Tuesday, February 22

Google halts Nexus S Facebook sync, puts 2.3 on Nexus One - Electronista

Google tonight both took away from Nexus S owners while upgrading the Nexus One. The company in a statement said the Nexus S and "future lead devices" would no longer have special integration of Facebook contacts. The company justified the cutoff through its ban on one-way data exports that the integration created a "false sense of data portability" for Facebook's info.

"We continue to believe that reciprocity is an important step toward creating a world of true data liberation -- and encourage other websites and app developers to allow users to export their contacts as well," Google said.


It stressed that Facebook could still use the Android contacts programming interface to integrate its contacts and that the information, such as phone numbers, would still exist in the Facebook app. Nexus One owners also won't see the change since Facebook was built-in and expected.


The move is likely meant to underscore Facebook's continued policy of refusing to export data.
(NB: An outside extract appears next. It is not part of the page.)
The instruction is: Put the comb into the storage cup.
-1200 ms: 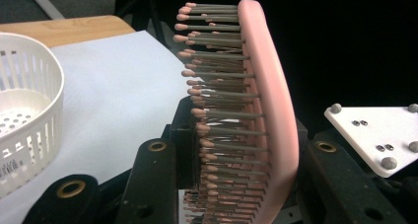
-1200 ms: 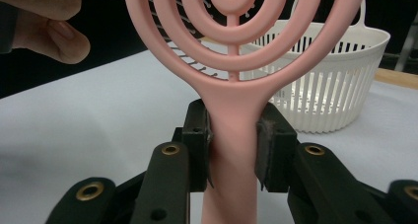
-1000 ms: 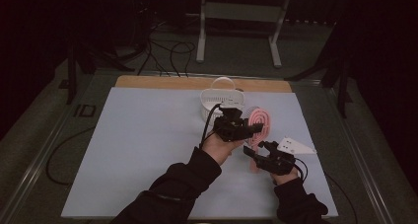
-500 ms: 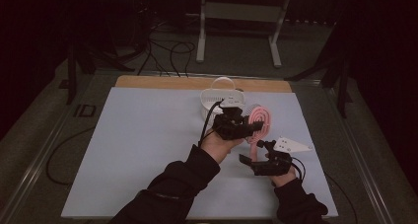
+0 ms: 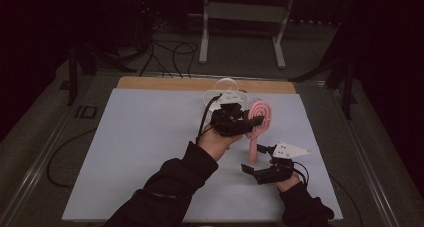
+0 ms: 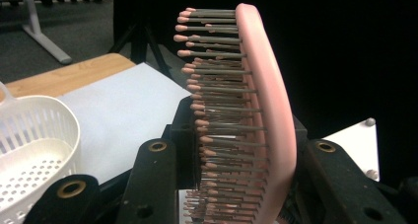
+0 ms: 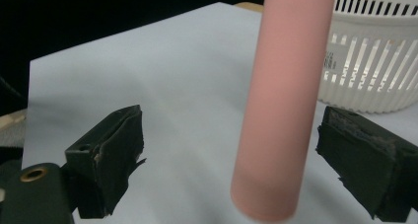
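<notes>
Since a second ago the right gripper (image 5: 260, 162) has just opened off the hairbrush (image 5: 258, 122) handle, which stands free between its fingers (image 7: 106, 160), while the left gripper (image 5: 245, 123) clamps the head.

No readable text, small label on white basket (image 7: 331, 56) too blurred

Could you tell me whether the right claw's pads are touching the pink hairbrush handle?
Apart. The right gripper view shows the right claw open, its pads clear of the hairbrush handle on both sides, having just opened.

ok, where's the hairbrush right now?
High view, right of centre: hairbrush upright, head clamped in the left gripper, beside the white basket; its handle hangs between the open right gripper.
</notes>
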### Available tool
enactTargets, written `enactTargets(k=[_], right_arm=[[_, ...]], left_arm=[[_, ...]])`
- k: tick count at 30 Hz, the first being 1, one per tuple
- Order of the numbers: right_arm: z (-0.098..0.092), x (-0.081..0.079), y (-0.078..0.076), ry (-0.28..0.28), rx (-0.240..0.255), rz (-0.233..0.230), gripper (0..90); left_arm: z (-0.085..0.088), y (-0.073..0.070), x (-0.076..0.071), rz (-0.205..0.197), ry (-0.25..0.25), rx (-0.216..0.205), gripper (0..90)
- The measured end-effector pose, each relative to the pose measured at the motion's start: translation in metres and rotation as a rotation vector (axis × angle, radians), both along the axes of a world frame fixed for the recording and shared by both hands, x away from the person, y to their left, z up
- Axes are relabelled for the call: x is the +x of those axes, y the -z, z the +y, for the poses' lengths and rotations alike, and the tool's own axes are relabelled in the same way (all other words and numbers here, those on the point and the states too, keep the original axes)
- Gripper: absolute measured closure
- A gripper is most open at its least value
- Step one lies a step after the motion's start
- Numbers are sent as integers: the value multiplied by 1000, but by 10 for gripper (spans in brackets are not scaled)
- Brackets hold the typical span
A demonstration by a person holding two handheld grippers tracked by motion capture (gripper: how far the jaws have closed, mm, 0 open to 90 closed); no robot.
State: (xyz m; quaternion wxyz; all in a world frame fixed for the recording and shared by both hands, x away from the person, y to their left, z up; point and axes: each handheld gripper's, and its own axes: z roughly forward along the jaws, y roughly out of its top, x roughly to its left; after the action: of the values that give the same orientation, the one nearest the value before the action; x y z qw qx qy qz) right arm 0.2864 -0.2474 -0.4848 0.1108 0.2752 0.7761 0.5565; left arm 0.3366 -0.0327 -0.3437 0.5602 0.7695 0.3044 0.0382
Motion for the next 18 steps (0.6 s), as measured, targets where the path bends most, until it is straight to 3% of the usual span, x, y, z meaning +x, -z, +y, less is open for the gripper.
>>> enactTargets(k=[5,18], right_arm=[[-3,-1,3,-3,-22,4,101],[-14,-8,1,2,-25,4,102]], left_arm=[[6,-7,2,-22,-4,-4,650],[21,-22,7,-75,-14,-9,651]])
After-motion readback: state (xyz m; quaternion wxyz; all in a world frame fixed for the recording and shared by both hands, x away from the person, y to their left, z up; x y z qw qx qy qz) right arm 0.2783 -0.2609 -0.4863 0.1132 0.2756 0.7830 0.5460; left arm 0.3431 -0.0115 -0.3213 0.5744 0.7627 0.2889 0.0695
Those at the social network have insisted that they were maintaining privacy by preventing contact export without the user's consent. Google, however, has argued that Facebook is disingenuous by gladly pulling in data from Google or other sources. Suspicions exist that Google is chiefly frustrated that it can't scrape Facebook contacts to target its ads.


Nexus S owners did get a promise of a 2.3.3 update that would get support to write NFC tags, not just read them, as well as add the ability to serve as an NFC hub of its own. The patch should also solve a frequent problem of random rebooting during calls.


Nexus One owners are now getting 2.3.3 as the first version of the updated OS for the phone, Google said. The update brings the more visually polished and more refined interface along with a solution to the random SMS bug. While the front camera and NFC support won't work, the update will bring better multitasking, more intuitive copy-and-paste text and built-in support for VoIP calling on SIP networks.